§ **EXERCISE DETAILS**:
Copies of all lines containing the string "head" are needed from the data below.

[Start of section]

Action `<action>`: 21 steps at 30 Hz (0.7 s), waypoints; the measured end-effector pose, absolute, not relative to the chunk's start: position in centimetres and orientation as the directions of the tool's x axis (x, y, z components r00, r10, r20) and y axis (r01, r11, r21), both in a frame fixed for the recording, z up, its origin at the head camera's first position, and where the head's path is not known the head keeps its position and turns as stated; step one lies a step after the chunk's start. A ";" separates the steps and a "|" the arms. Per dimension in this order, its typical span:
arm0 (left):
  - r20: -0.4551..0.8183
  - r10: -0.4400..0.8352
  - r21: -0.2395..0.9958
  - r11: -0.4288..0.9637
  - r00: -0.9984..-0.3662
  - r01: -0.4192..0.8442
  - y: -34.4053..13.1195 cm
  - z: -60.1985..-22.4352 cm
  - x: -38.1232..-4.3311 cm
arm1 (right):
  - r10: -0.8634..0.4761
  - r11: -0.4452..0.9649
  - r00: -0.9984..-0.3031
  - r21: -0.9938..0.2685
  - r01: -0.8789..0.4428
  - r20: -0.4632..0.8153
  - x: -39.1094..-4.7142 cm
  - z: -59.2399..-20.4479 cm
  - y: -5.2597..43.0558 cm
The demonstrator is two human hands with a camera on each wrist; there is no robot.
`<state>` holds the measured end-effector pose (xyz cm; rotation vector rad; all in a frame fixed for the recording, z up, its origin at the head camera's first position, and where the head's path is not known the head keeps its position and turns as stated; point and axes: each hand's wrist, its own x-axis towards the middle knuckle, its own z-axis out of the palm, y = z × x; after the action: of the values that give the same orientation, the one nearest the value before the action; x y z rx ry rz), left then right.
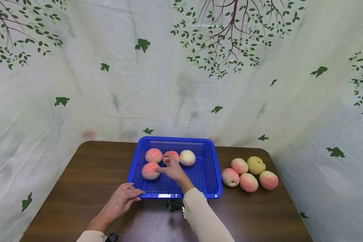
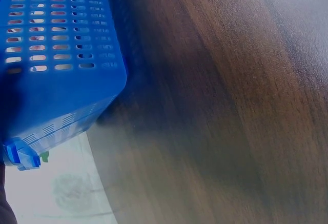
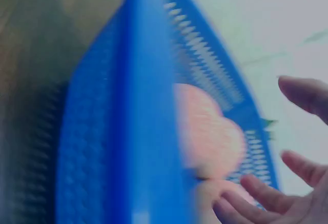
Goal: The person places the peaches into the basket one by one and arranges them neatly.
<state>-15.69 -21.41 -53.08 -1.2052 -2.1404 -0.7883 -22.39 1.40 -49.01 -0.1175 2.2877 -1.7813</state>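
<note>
A blue plastic basket [image 1: 207, 174] with slotted walls stands on the table. My left hand [image 1: 124, 196] grips its near left corner, fingers over the rim and thumb below. Inside are a front left peach [image 1: 150, 172], a back left peach [image 1: 153, 155], a middle peach [image 1: 174, 155] partly hidden by my fingers, and a pale cream peach [image 1: 187, 158]. My right hand [image 1: 173, 169] reaches in over them, its thumb at the front left peach and its fingertips overlapping the middle one. In the right wrist view the fingers of that hand [image 3: 266, 196] are spread and hold nothing.
Right of the basket, several peaches [image 1: 249, 182] lie in a group on the brown table [image 1: 103, 164], with a yellow fruit [image 1: 255, 165] among them. A white curtain [image 1: 157, 90] printed with leaves hangs behind the table and at both sides.
</note>
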 end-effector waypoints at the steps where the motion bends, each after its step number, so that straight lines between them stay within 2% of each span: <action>1: 0.707 0.553 0.219 0.422 -0.441 0.880 -21.4 -53.1 -15.7 | -0.229 0.225 -0.964 -0.971 0.080 -0.133 -22.2 -48.6 2.1; 6: 0.720 0.547 0.207 0.416 -0.426 0.885 -21.5 -53.2 -15.8 | -0.265 0.147 -0.963 -0.989 0.018 -0.056 -21.0 -47.1 6.1; 11: 0.729 0.543 0.194 0.420 -0.417 0.887 -21.6 -53.3 -16.0 | -0.186 0.125 -0.982 -0.991 -0.056 0.032 -19.8 -46.7 10.1; 16: 0.734 0.540 0.192 0.418 -0.412 0.888 -21.6 -53.4 -16.0 | 0.001 0.075 -0.991 -0.989 -0.131 0.132 -18.9 -46.9 14.0; 21: 0.735 0.542 0.185 0.416 -0.407 0.890 -21.3 -53.4 -16.0 | 0.229 0.080 -0.945 -0.972 -0.221 0.234 -17.3 -47.0 18.2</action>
<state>-16.03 -21.31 -53.45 -1.2088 -2.0888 -0.7724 -17.27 18.21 -46.98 0.0102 2.5232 -2.3900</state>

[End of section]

§ **ANSWER BOX**:
Action `<action>`: 21 steps at 30 Hz (0.7 s), waypoints; the measured end-effector pose, absolute, not relative to the chunk's start: position in centimetres and orientation as the directions of the tool's x axis (x, y, z components r00, r10, r20) and y axis (r01, r11, r21), both in a frame fixed for the recording, z up, its origin at the head camera's first position, and where the head's path is not known the head keeps its position and turns as stated; step one lies a step after the chunk's start. A ";" separates the steps and a "|" the arms. Per dimension in this order, its typical span:
`<state>` holds the measured end-effector pose (xyz cm; rotation vector rad; all in a frame fixed for the recording, z up, its origin at the head camera's first position, and where the head's path is not known the head keeps its position and turns as stated; point and axes: each hand's wrist, its own x-axis towards the middle knuckle, its own z-axis out of the palm, y = z × x; after the action: of the values that give the same orientation, the one nearest the value before the action; x y z rx ry rz), left then right.

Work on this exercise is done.